Extracted data entries:
------------------------------------------------------------
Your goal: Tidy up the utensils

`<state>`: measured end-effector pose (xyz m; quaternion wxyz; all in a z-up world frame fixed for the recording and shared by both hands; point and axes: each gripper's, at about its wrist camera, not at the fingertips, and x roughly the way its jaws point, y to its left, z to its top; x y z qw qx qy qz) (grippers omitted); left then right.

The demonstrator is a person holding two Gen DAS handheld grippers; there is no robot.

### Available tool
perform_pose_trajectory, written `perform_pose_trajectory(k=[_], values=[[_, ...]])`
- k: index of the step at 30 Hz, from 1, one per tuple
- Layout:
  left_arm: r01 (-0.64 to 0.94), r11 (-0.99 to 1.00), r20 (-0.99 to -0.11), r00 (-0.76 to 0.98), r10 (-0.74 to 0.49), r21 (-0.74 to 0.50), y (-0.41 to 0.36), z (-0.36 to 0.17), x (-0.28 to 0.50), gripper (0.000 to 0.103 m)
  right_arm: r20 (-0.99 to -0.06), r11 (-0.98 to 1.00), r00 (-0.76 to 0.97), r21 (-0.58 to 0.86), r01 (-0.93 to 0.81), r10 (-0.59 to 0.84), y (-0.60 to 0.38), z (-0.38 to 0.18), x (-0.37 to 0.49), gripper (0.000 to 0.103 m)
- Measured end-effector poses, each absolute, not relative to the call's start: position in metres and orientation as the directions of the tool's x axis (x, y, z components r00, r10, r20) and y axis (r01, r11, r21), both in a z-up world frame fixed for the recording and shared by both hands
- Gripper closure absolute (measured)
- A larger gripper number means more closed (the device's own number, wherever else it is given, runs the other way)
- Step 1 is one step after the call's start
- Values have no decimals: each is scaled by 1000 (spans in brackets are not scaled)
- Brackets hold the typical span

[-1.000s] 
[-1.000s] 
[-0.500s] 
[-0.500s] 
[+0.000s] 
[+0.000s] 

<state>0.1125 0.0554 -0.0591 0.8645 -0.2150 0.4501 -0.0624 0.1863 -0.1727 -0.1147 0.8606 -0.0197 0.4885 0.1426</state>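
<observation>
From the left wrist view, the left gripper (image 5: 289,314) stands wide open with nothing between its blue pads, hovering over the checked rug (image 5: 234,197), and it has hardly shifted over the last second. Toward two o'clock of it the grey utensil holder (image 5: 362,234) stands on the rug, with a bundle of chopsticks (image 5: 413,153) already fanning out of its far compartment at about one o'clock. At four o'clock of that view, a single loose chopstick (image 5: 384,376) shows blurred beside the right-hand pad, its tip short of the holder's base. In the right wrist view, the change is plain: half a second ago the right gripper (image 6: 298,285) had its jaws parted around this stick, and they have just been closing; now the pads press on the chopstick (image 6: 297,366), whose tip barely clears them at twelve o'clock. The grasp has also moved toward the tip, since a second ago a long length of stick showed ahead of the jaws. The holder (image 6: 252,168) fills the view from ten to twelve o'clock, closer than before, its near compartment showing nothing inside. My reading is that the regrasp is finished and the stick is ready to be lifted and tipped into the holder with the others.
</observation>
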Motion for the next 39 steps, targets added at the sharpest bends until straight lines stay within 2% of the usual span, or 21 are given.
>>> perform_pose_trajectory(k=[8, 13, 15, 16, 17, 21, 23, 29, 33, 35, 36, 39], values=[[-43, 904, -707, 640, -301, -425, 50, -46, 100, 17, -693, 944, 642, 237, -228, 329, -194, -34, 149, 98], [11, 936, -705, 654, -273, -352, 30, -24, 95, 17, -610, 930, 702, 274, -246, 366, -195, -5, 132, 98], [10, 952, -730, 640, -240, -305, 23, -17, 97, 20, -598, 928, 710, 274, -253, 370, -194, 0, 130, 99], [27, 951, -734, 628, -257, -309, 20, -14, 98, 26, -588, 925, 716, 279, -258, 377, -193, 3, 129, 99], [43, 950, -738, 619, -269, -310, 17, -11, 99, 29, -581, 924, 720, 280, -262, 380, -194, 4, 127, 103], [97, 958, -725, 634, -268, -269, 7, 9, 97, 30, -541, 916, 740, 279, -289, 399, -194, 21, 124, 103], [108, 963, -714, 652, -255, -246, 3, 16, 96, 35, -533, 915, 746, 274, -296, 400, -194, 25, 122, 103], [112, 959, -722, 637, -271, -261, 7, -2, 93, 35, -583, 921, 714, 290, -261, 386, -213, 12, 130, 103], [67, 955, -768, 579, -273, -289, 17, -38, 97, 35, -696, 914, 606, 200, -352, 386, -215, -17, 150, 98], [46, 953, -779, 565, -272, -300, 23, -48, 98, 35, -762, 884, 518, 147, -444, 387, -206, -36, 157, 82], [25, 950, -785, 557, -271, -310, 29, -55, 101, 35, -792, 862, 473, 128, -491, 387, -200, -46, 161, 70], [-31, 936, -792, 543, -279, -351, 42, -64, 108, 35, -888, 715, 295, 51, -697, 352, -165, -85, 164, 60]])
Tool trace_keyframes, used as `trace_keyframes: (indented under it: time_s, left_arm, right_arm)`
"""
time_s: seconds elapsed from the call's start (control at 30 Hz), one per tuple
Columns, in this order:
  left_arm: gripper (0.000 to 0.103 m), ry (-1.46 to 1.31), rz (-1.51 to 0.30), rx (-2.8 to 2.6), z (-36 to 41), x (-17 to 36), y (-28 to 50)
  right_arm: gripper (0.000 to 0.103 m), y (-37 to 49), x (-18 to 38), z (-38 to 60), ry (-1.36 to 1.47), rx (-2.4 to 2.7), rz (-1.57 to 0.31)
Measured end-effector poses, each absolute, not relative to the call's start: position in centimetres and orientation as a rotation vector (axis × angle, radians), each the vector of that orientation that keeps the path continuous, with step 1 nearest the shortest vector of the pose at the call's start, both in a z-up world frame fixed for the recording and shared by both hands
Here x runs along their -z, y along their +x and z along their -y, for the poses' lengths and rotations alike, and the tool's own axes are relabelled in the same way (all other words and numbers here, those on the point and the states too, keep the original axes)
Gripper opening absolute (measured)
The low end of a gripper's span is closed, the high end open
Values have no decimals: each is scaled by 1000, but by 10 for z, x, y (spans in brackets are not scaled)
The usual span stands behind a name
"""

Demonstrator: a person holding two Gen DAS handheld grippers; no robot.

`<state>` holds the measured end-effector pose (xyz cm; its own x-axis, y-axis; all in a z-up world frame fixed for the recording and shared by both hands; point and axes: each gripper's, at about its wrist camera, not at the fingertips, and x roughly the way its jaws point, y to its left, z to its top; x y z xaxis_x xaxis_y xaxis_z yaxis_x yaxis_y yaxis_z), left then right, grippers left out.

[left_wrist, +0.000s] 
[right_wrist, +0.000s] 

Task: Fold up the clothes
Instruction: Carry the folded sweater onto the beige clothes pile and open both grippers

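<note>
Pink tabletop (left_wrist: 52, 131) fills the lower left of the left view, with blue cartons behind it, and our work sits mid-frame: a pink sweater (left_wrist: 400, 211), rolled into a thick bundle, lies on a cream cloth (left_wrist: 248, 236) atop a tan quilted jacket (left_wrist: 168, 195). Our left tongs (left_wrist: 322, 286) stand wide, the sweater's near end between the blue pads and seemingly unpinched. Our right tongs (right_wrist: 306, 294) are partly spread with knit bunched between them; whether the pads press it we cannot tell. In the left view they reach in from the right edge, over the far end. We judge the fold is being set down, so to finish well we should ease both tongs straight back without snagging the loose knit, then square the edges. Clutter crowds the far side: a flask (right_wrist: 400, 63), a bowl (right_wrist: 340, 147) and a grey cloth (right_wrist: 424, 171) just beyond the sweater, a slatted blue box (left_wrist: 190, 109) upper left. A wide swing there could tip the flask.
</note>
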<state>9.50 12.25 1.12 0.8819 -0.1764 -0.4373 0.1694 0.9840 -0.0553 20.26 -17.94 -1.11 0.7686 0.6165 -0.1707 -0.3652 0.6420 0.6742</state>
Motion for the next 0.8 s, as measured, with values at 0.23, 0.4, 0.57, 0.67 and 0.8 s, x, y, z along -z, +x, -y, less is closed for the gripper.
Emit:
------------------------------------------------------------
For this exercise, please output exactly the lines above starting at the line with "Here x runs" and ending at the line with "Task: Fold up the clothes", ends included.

Here x runs along their -z, y along their +x and z along their -y, for the poses' lengths and rotations alike, and the tool's own axes are relabelled in the same way (all other words and numbers here, those on the point and the states too, keep the original axes)
Gripper opening absolute (measured)
The low end of a gripper's span is closed, the high end open
Values have no decimals: each is scaled by 1000, but by 10 for z, x, y (spans in brackets are not scaled)
The usual span stands behind a name
"""

Demonstrator: a person holding two Gen DAS handheld grippers; no robot.

`<state>` holds the measured end-effector pose (xyz cm; its own x-axis, y-axis; all in a z-up world frame fixed for the recording and shared by both hands; point and axes: each gripper's, at about its wrist camera, not at the fingertips, and x roughly the way its jaws point, y to its left, z to its top; x y z xaxis_x xaxis_y xaxis_z yaxis_x yaxis_y yaxis_z), left then right, grippers left out.

[left_wrist, +0.000s] 
[right_wrist, +0.000s] 

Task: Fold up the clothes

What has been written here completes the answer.